The MSA projects currently coordinate with the MSA board for the sake of recruitment and scheduling in the University Muslim Council (UMC), and this coordination can still be present and fruitful even if the projects disassociate from the MSA. The UMC is a meeting of each of the project heads (and the Jummuah Khateeb Director) with the President and IVP of the MSA mandated by the UCLA MSA’s constitution, usually once every few weeks. If disassociated projects expand their scope to work with and/or serve more non-Muslims, their size would likely prevent their heads from meeting with the MSA so regularly. However, the UMC can still exist as a council not of project heads but of liaisons or ambassadors, Muslim project members that are assigned to recruit Muslim students to the project as well as ensure that project events that may be of special interest to Muslims are scheduled in coordination with the MSA board.

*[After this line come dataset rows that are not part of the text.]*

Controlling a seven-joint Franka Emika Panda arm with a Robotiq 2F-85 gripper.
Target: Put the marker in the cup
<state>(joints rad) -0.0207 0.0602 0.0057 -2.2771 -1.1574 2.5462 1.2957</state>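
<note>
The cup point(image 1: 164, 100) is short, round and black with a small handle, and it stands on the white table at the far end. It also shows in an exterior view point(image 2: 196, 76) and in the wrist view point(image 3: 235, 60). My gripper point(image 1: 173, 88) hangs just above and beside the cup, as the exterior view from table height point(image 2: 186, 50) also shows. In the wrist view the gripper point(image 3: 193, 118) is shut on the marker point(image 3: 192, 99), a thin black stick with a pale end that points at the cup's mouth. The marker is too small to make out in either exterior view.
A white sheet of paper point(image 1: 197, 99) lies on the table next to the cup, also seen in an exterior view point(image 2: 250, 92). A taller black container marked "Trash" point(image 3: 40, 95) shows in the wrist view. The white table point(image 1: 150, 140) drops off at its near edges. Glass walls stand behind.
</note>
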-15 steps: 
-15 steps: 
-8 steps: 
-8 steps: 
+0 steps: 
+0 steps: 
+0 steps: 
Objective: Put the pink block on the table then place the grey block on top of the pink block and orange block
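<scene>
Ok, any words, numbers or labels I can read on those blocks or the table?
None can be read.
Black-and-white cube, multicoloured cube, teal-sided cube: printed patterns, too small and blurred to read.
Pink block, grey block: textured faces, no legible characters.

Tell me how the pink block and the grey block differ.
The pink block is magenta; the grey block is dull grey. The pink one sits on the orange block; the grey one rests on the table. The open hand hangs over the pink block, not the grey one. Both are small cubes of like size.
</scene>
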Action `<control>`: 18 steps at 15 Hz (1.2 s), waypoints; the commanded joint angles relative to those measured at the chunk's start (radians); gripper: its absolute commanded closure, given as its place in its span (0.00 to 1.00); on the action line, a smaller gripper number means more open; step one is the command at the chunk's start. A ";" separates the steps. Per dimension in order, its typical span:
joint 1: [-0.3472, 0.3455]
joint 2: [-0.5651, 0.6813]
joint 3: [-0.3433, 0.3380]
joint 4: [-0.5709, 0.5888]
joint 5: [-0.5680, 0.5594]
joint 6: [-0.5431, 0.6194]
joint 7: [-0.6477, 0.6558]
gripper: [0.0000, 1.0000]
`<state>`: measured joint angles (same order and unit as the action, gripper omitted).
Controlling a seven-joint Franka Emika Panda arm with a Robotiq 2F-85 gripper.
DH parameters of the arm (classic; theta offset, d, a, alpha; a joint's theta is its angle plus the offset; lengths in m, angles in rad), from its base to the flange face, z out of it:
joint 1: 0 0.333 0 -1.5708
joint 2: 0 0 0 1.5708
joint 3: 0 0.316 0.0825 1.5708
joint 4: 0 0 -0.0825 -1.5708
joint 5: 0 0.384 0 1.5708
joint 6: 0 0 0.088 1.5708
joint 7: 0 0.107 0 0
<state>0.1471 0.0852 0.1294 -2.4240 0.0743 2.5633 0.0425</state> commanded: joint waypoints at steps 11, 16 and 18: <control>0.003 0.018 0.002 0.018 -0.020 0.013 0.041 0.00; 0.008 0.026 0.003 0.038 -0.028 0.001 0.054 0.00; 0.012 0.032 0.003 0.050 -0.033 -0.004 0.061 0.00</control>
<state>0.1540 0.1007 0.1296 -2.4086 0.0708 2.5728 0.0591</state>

Not all of the projects can easily move forward and disassociate; in addition to ideological and sentimental pressures to continue focusing on Muslims and the MSA, there are major structural barriers to developing universal projects. Although the CPO has a few universal student resources such as its test bank, food closet and computer lab, all of the community service projects that it funds and hosts relate in some way to the “mother orgs,” student organizations that represent various communities that are marginalized in some way. Dissociation of an MSA project under CPO from the MSA would result in a major shift in the way CPO frames its mission and vision towards universalism and away from identity politics, and may therefore encounter resistance from those that benefit from the current framework. This may especially be the case if the dissociation inspires similar dissociations in other CPO projects. Al-Talib faces a similar issue. There are seven newsmagazines under UCLA Student Media, and only one of them (Fem) seeks to staff and write universally and without a particular ethnic community in mind.
If structural and ideological barriers can be overcome, the hundreds of hours of labor that many Muslims and non-Muslims on campus put into their own projects to give services that can benefit anyone can be further centralized and used more efficiently. Muslims will still be able to develop leadership experience, and the leadership developed can be alongside non-Muslims, as would be the case for almost all leadership positions in the United States. Muslims will still be able to socialize and develop strong bonds within the Ummah, since the MSA would still be very much functional without its projects. If we are to maximize the good we do as Muslims in America, we must realize that this almost always needs to be done alongside non-Muslims.